**WORK REQUIRED**.
Give back, exactly as written, the lines from the first line of the data below through the line with "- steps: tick", and omit the pictures.

**STORED DATA**.

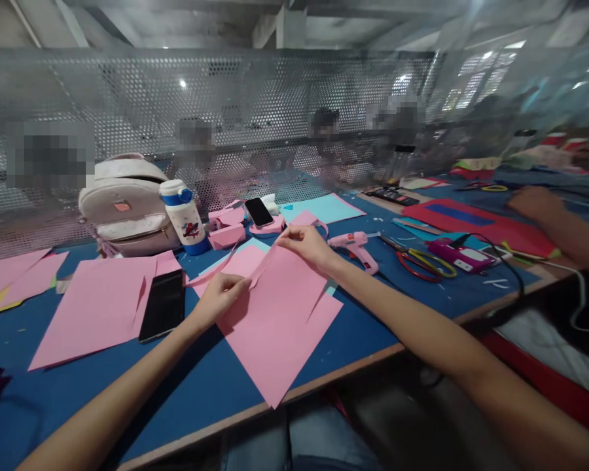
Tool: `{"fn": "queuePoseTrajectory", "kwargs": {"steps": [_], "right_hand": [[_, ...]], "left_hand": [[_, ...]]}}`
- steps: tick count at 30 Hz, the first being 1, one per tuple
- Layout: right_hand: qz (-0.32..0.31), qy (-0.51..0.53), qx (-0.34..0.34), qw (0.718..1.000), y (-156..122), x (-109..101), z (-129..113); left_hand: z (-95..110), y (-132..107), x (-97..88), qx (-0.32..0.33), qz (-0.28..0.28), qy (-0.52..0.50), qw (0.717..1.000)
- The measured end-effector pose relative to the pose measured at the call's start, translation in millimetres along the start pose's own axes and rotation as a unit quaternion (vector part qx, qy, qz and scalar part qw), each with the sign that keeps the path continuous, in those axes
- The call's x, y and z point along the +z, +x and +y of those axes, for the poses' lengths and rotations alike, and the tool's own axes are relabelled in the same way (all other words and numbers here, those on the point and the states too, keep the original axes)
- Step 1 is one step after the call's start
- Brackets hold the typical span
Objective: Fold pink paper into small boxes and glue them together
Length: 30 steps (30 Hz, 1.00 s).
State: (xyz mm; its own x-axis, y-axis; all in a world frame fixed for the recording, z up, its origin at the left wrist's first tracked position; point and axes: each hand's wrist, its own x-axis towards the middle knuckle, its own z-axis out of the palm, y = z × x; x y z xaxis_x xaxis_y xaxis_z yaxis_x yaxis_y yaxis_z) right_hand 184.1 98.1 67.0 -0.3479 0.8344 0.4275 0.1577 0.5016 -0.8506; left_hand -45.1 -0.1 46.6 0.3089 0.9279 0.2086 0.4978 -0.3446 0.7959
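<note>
A sheet of pink paper (279, 320) lies turned cornerwise before me, its near corner close to the table's edge. Along its upper left side runs a narrow folded or cut strip. My left hand (223, 297) pinches the lower end of that strip between thumb and fingers. At the upper end, my right hand (304, 243) grips the paper's top corner in a pinch. Light blue paper shows a little from under the pink sheet. Just right of my right hand lies a pink glue gun (356, 248).
Left of the sheet lie a black phone (163, 306) and more pink paper (93, 304). Behind stand a bottle (184, 216) and a pale backpack (127, 206). Scissors (422, 258), a purple power strip (461, 255) and cords lie right, near another person's arm (559, 222).
</note>
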Motion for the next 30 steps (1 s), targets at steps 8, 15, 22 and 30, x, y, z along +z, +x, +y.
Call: {"fn": "queuePoseTrajectory", "kwargs": {"steps": [8, 15, 22, 30], "right_hand": [[0.038, -0.007, -0.030, 0.999, 3, -34, -18], [0.037, 0.001, -0.021, 0.999, 3, -31, -23], [0.005, -0.007, -0.027, 1.000, 2, -22, -28], [0.007, -0.012, -0.044, 0.999, -1, -16, -25]], "left_hand": [[15, -41, -22.9, 0.036, 0.058, 0.060, 0.996], [6, -68, -35.1, -0.018, 0.095, 0.048, 0.994], [12, -34, -38.9, -0.037, 0.112, 0.037, 0.992], [16, 19, -10.2, -0.007, 0.005, 0.017, 1.000]]}}
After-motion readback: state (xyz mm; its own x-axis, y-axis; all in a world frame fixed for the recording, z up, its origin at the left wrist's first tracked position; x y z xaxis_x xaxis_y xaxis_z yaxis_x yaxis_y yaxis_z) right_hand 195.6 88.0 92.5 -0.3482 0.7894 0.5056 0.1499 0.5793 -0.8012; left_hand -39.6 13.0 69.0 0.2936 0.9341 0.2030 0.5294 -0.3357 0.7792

**EXPECTED OUTPUT**.
Tool: `{"fn": "queuePoseTrajectory", "kwargs": {"steps": [_], "right_hand": [[_, ...]], "left_hand": [[_, ...]]}}`
- steps: tick count at 30 Hz, the first being 1, one per tuple

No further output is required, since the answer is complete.